Tiffany Atkinson was born in Berlin in 1972 to an army family, and lived in Germany, Cyprus and Britain. After studying English at Birmingham University she started a PhD in 1993 at Cardiff University in Critical Theory, researching Contemporary Writing and Theories of the Body. Tiffany has lived in Wales ever since. She lectures in English at the University of Wales, Aberystwyth, where she also co–hosts a weekly poems and–pints event. Her poetry has appeared widely in magazines.

Her current critical and theoretical projects include a volume of essays for Macmillan on Theories of the Body, and a monograph concerned with Contemporary Theories of Identity.

She has toured widely in Eastern Europe for the British Council, leading both writers’ workshops and academic seminars. Tiffany won the BBC Radio Young Poet of the Year Competition in 1993 and 1994, and the Ottakar’s and Faber Poetry Competition in 2000. Her poetry has been published in Poetry Life, Sampler and The Telegraph. Her latest title Kink and Particle (Seren, 2006) won the Jerwood Aldeburgh First Collection Award 2007. It is also a Poetry Book Society Recommendation, and is currently shortlisted for the Glen Dimplex New Writer’s Award. Tiffany is a Member of Academi.

Selected Publications:
Kink and Particle (Seren, 2006)

Contributed to:
The Body (Readers in Cultural Criticism Series) (editor) (Palgrave Macmillan, 2005)

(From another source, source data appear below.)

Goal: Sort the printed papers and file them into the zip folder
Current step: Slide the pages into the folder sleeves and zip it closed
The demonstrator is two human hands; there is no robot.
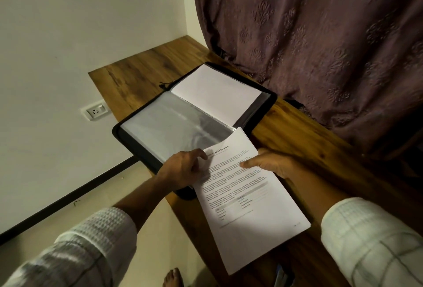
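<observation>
Printed papers (247, 197): a stack, top sheet headed "Financial Statement", body text too small to read. Stack lies on the wooden desk (304, 147), long axis running from near-right to far-left; its far corner overlaps the near edge of the open zip folder (267, 106).

Folder lies flat and opened out, just beyond the stack. The near half shows an empty clear plastic sleeve (174, 124); the far half holds a blank white sheet (217, 92). Zip pull (166, 85) sits at the folder's far-left edge.

Left hand (183, 170): at the left edge of the stack, near its far end, fingers curled, thumb and fingertips at the top sheet's edge. Looks like it is lifting or separating a sheet; a closed pinch cannot be confirmed.

Right hand (272, 163): at the right edge, thumb pressed flat on top of the page, fingers hidden beneath. Grips the stack.

Judgement: the clear sleeve lies ahead and left of both hands, closer to the left hand. The sheet's long axis already roughly matches the sleeve's, so the next move is a short slide forward-left.

Surroundings: patterned curtain (320, 35) at right, wall socket (96, 110) at left.
</observation>
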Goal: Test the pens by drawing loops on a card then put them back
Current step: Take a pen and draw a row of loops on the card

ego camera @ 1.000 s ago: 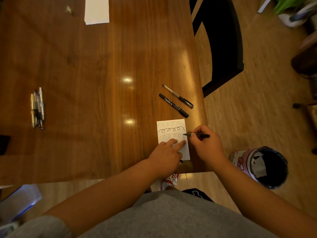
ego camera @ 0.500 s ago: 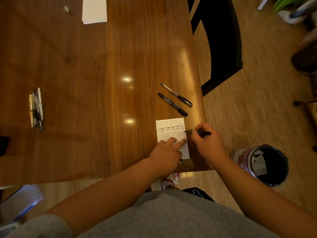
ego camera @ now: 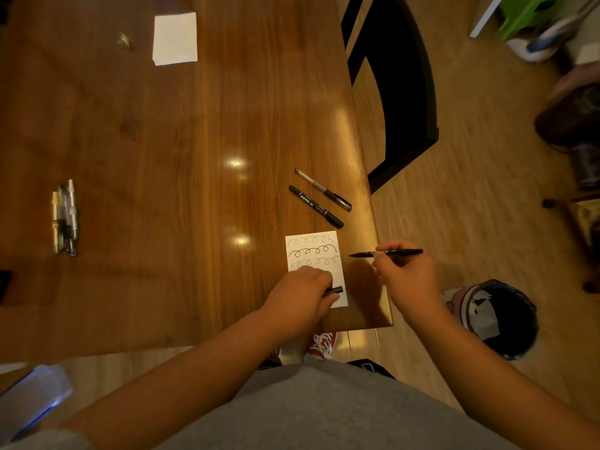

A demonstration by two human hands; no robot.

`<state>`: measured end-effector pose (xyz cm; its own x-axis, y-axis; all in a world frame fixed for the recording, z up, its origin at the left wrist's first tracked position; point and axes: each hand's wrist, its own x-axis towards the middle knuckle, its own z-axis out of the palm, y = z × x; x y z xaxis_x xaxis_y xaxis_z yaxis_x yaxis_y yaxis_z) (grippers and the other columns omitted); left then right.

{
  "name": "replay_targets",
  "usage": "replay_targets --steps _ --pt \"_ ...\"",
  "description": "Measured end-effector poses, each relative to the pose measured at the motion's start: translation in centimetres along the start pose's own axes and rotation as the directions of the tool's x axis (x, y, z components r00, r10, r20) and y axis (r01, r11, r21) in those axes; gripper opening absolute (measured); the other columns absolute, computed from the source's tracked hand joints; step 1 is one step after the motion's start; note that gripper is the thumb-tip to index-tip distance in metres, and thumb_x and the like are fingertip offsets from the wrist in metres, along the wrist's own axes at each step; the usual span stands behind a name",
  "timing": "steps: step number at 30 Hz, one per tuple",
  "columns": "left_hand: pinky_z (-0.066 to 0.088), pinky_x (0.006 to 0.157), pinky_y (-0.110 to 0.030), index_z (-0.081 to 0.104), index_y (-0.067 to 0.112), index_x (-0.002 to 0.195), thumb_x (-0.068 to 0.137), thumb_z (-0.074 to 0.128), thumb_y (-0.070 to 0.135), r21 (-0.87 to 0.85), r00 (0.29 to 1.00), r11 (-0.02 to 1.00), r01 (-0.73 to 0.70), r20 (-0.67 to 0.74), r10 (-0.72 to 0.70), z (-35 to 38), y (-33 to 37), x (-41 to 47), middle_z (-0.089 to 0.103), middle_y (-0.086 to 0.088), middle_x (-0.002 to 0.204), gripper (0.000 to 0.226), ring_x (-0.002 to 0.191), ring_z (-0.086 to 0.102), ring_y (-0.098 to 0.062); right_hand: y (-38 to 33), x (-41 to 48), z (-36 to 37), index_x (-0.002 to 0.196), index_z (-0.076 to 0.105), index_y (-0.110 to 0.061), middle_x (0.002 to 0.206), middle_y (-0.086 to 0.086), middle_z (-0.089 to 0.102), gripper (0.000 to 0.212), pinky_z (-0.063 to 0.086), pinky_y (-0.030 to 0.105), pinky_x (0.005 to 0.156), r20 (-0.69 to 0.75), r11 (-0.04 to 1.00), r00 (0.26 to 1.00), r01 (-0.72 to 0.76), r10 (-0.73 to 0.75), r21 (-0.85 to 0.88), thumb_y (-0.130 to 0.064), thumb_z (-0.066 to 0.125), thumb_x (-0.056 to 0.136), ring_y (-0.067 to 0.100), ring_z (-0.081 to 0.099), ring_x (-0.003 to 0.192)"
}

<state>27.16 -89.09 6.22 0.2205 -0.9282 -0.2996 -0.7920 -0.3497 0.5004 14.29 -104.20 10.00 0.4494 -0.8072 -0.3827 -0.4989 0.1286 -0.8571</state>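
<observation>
A white card (ego camera: 313, 254) with three rows of drawn loops lies near the table's right front corner. My right hand (ego camera: 407, 274) holds a thin black pen (ego camera: 386, 253) level, its tip pointing left just off the card's right edge. My left hand (ego camera: 300, 297) rests on the card's lower part, fingers closed around a black pen cap (ego camera: 334, 290). Two black pens (ego camera: 319, 199) lie side by side on the table just beyond the card. Several more pens (ego camera: 65, 216) lie bundled at the table's left.
The wooden table (ego camera: 162, 157) ends right beside the card. A white paper (ego camera: 175, 38) lies at the far edge. A black chair (ego camera: 402, 92) stands at the right side. A round patterned bin (ego camera: 496, 316) sits on the floor under my right arm.
My right hand lifted the pen off the card and drew it to the right. My left hand's pointing fingers curled in, and the black cap now shows in its grip.
</observation>
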Motion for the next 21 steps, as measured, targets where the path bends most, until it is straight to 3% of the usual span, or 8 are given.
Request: replay_targets --steps 2,5,9,17,21 --pt "0.044 0.067 -0.027 0.053 0.021 0.113 0.097 0.047 0.047 -0.052 0.995 0.995 0.081 -0.052 -0.084 -0.6 0.4 -0.4 0.064 -0.004 0.104 0.031 0.087 0.054 -0.014 -0.6 -0.6 -0.8 0.081 0.066 -0.019 0.065 0.005 0.068 0.012 0.052 0.021 0.049 0.022 0.997 0.999 -0.033 0.031 0.07 -0.012 0.062 0.091 0.014 0.065 0.058" --pt "0.053 0.069 -0.031 0.052 0.024 0.114 0.097 0.047 0.049 -0.115 0.988 0.986 0.121 -0.084 -0.131 -1.4 1.1 -1.0 0.066 -0.002 0.105 0.031 0.086 0.057 -0.015 -1.3 -1.6 -1.8 0.081 0.065 -0.014 0.063 0.007 0.069 0.014 0.05 0.02 0.047 0.094 0.991 0.995 -0.05 0.039 0.12 -0.011 0.059 0.094 0.015 0.065 0.055" --pt "0.05 0.067 -0.025 0.052 0.028 0.111 0.096 0.047 0.05 -0.142 0.983 0.983 0.118 -0.125 -0.136 -1.9 2.2 -1.3 0.068 0.002 0.105 0.027 0.085 0.058 -0.012 -2.4 -2.6 -2.5 0.08 0.064 -0.012 0.062 0.008 0.068 0.016 0.049 0.018 0.046 0.121 0.986 0.993 -0.02 -0.001 0.168 -0.009 0.057 0.094 0.015 0.063 0.052" --pt "0.056 0.066 -0.029 0.051 0.031 0.111 0.096 0.045 0.052 -0.14 0.969 0.986 0.096 -0.212 -0.125 -2.6 4.6 -1.4 0.068 0.005 0.1 0.027 0.08 0.059 -0.01 -3.7 -3.4 -3.7 0.081 0.063 -0.01 0.061 0.006 0.067 0.016 0.048 0.019 0.047 0.205 0.985 0.977 0.022 -0.057 0.171 -0.006 0.056 0.095 0.014 0.062 0.052" --pt "0.049 0.059 -0.025 0.051 0.03 0.111 0.097 0.043 0.051 -0.145 0.964 0.987 0.073 -0.242 -0.107 -2.7 5.5 -1.7 0.066 0.004 0.094 0.026 0.073 0.055 -0.008 -3.6 -3.6 -3.9 0.088 0.065 -0.009 0.068 0.005 0.07 0.014 0.051 0.023 0.053 0.274 0.979 0.962 -0.032 -0.025 0.201 -0.017 0.058 0.096 0.015 0.064 0.058"
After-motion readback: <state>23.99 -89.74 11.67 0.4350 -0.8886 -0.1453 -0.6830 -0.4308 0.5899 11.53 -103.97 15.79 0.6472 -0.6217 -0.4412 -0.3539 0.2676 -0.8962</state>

Kink and Particle (Seren, 2006)

Kink and ParticleThe poems of Tiffany Atkinson’s debut collection, Kink and Particle, offer us multiple perspectives, including those of a woman on the brink of 30. This crucial birthday is a milestone from which the speaker looks back to childhood experiences, to the more indulgent pleasures of the 20s and then onwards to a mysterious but much-anticipated future. The poet’s style is often an apparently casual, almost ‘throwaway’ vernacular that nevertheless has been formulated with great care. The effect is of intimacy, as if in a letter from a friend, and offers an immediacy, a diary-like quality of authenticity. The author’s eye for quirky detail, observed, recalled and imagined, is especially striking. Her eye and ear for Aberystwyth, the somewhat eccentric coastal university town where she lives, is also entertainingly apt. Her style lends itself particularly well to love poems, several of which are included in Kink and Particle.